Time Period3 Months [change]
DirectionMoves Together 
StrengthWeak
Accuracy100.0%
ValuesDaily Returns

Gome Telecom Equipment  vs.  Nanjing Medlander Medical

 Performance 
       Timeline  
Gome Telecom Equipment 

Risk-Adjusted Performance

1 of 100

 
Weak
 
Strong
Very Weak
Compared to the overall equity markets, risk-adjusted returns on investments in Gome Telecom Equipment are ranked lower than 1 (%) of all global equities and portfolios over the last 90 days. Despite somewhat strong basic indicators, Gome Telecom is not utilizing all of its potentials. The current stock price disturbance, may contribute to short-term losses for the investors.
Nanjing Medlander Medical 

Risk-Adjusted Performance

10 of 100

 
Weak
 
Strong
OK
Compared to the overall equity markets, risk-adjusted returns on investments in Nanjing Medlander Medical are ranked lower than 10 (%) of all global equities and portfolios over the last 90 days. Despite somewhat weak basic indicators, Nanjing Medlander sustained solid returns over the last few months and may actually be approaching a breakup point.

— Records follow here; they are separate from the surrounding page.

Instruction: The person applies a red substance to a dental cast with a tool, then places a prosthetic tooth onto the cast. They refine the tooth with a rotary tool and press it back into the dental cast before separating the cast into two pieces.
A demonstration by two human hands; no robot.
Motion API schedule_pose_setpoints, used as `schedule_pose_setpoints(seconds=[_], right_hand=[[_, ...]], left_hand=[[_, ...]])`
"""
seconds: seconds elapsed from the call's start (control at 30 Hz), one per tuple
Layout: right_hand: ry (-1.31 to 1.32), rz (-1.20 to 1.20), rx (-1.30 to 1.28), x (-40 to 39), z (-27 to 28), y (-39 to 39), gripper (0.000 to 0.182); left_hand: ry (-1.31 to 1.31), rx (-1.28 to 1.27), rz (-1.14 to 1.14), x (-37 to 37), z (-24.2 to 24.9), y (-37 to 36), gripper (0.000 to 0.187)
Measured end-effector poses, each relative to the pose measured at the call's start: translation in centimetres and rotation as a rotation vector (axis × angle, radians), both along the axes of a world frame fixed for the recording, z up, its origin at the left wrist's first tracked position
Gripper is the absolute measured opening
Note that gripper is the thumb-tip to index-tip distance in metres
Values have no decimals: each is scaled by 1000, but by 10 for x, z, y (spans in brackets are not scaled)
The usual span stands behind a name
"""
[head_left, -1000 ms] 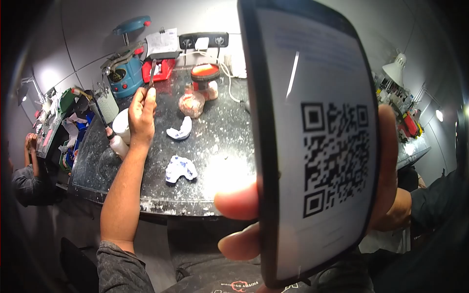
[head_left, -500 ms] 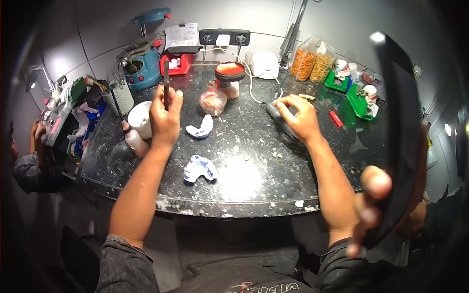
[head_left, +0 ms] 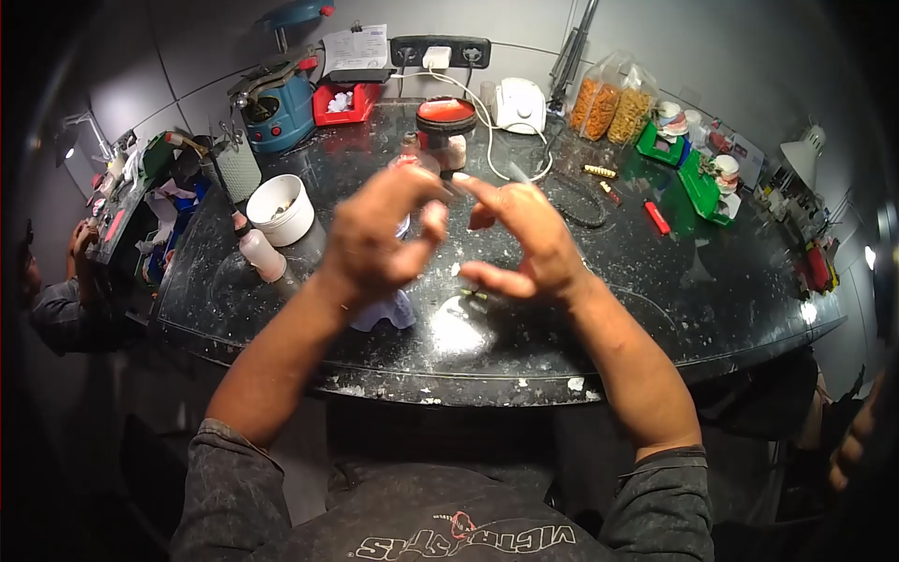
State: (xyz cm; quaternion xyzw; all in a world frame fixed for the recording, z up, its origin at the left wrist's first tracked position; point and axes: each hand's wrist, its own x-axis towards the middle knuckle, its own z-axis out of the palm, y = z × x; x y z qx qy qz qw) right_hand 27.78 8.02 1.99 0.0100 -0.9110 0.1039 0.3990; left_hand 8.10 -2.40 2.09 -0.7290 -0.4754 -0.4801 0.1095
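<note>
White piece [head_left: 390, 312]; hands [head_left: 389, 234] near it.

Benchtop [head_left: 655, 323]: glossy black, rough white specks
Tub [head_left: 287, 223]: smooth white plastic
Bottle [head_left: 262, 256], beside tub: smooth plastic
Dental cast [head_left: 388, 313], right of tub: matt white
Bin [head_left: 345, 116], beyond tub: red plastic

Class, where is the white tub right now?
In the head view, the white tub stands on the left side of the black table, between the squeeze bottle and the mesh holder.
</note>
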Motion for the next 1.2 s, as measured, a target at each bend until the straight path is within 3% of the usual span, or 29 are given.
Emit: schedule_pose_setpoints(seconds=[0.03,0.13,0.23,0.3,0.37,0.43,0.5,0.57,0.63,0.7,0.8,0.83,0.9,0.97,1.03,1.07,1.1,1.17,1.2], right_hand=[[136,61,123,-9,-6,-1,74],[81,157,-106,-10,-8,-6,63],[104,177,-217,-3,-4,-11,51],[256,192,-398,-2,-8,-10,46],[376,92,-413,7,-4,2,44],[500,-32,-385,11,-1,18,42],[576,-135,-491,15,2,28,38],[618,-183,-562,17,-1,38,34],[567,-227,-565,20,-6,46,33],[534,-236,-581,19,-11,50,31],[468,-243,-518,16,-15,54,27],[460,-232,-543,16,-15,54,27],[452,-221,-495,15,-14,53,26],[453,-264,-444,19,-17,58,23],[489,-326,-364,19,-15,65,20],[491,-367,-331,21,-16,67,20],[496,-409,-298,22,-16,69,21],[472,-422,-326,24,-16,69,22],[485,-397,-343,23,-16,68,20]], left_hand=[[129,-62,9,14,5,-6,27],[256,-290,27,28,0,-16,32],[336,-217,-23,35,10,-28,44],[367,27,157,50,33,-54,39],[259,54,-6,57,34,-98,36],[-678,94,-602,104,-58,-136,24],[-591,5,-1381,94,-5,-125,18],[-892,121,-1288,120,-11,-131,15],[-577,-45,-1400,95,-4,-136,7],[-615,267,-1167,107,-9,-132,11],[-525,-8,-942,67,5,-117,6],[-799,70,-852,79,9,-117,11],[-891,109,-884,73,14,-114,20],[-897,-71,-993,66,19,-121,22],[-827,-208,-1141,61,25,-113,25],[-784,-143,-1011,68,12,-118,29],[-745,-232,-1126,67,5,-117,41],[-995,-351,-1485,87,-12,-129,57],[-1215,-341,-1498,107,-7,-146,36]])
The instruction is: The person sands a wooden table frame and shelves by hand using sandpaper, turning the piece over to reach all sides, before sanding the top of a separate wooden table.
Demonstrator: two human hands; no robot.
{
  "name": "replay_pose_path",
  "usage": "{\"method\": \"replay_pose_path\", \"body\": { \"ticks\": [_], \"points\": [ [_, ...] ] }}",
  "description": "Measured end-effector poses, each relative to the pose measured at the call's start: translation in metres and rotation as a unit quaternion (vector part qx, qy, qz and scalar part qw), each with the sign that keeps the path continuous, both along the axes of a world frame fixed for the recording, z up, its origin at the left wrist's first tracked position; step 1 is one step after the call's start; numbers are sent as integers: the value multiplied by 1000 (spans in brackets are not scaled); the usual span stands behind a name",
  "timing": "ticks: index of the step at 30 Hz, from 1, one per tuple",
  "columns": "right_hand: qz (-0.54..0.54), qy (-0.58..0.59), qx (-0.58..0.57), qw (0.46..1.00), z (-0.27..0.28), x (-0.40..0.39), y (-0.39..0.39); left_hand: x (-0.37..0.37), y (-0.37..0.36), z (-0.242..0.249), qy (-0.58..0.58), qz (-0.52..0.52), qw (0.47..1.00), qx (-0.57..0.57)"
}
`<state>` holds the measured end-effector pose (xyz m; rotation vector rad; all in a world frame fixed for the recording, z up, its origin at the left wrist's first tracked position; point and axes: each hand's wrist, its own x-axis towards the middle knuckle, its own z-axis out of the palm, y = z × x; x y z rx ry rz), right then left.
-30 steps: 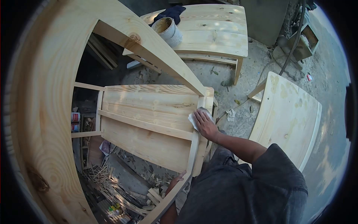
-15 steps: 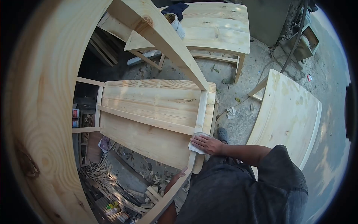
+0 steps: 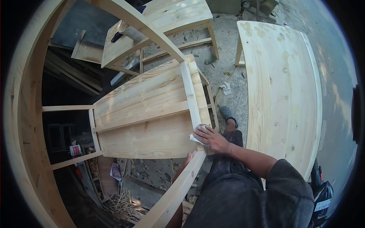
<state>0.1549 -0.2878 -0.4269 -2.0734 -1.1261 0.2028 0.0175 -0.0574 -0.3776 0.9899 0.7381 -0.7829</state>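
An unfinished wooden table [image 3: 152, 140] lies upside down before me, its legs and rails rising toward me. My right hand [image 3: 211, 138] presses a folded white sheet, which looks like sandpaper [image 3: 197, 139], onto the corner where the near rail [image 3: 189, 93] meets a table leg [image 3: 178, 190]. The fingers lie together over the sheet and hide most of it. Lower and to the left, my left hand [image 3: 189, 158] grips that leg from its far side. Only some fingers and part of the forearm show past the wood.
Another wooden table [image 3: 178, 15] stands behind, with a bucket [image 3: 127, 27] on it. A pale tabletop [image 3: 283, 95] is at my right. Wood scraps [image 3: 123, 203] litter the floor at lower left, near a paint can [image 3: 75, 150]. A motorbike [image 3: 322, 203] is at the right edge.
The view has swung, so the right-hand tabletop and my foot show more fully. My right hand stays on the sheet at the corner, and my left hand still grips the leg.
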Motion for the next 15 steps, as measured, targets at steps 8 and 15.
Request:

Gome Telecom and Nanjing Medlander Volatility Contrast

   Predicted Return Density   
       Returns  

Pair Trading with Gome Telecom and Nanjing Medlander

The main advantage of trading using opposite Gome Telecom and Nanjing Medlander positions is that it hedges away some unsystematic risk. Because of two separate transactions, even if Gome Telecom position performs unexpectedly, Nanjing Medlander can make up some of the losses. Pair trading also minimizes risk from directional movements in the market. For example, if an entire industry or sector drops because of unexpected headlines, the short position in Nanjing Medlander will offset losses from the drop in Nanjing Medlander's long position.
The idea behind Gome Telecom Equipment and Nanjing Medlander Medical pairs trading is to make the combined position market-neutral, meaning the overall market's direction will not affect its win or loss (or potential downside or upside). This can be achieved by designing a pairs trade with two highly correlated stocks or equities that operate in a similar space or sector, making it possible to obtain profits through simple and relatively low-risk investment.
Check out your portfolio center.
Note that this page's information should be used as a complementary analysis to find the right mix of equity instruments to add to your existing portfolios or create a brand new portfolio. You can also try the Money Flow Index module to determine momentum by analyzing Money Flow Index and other technical indicators.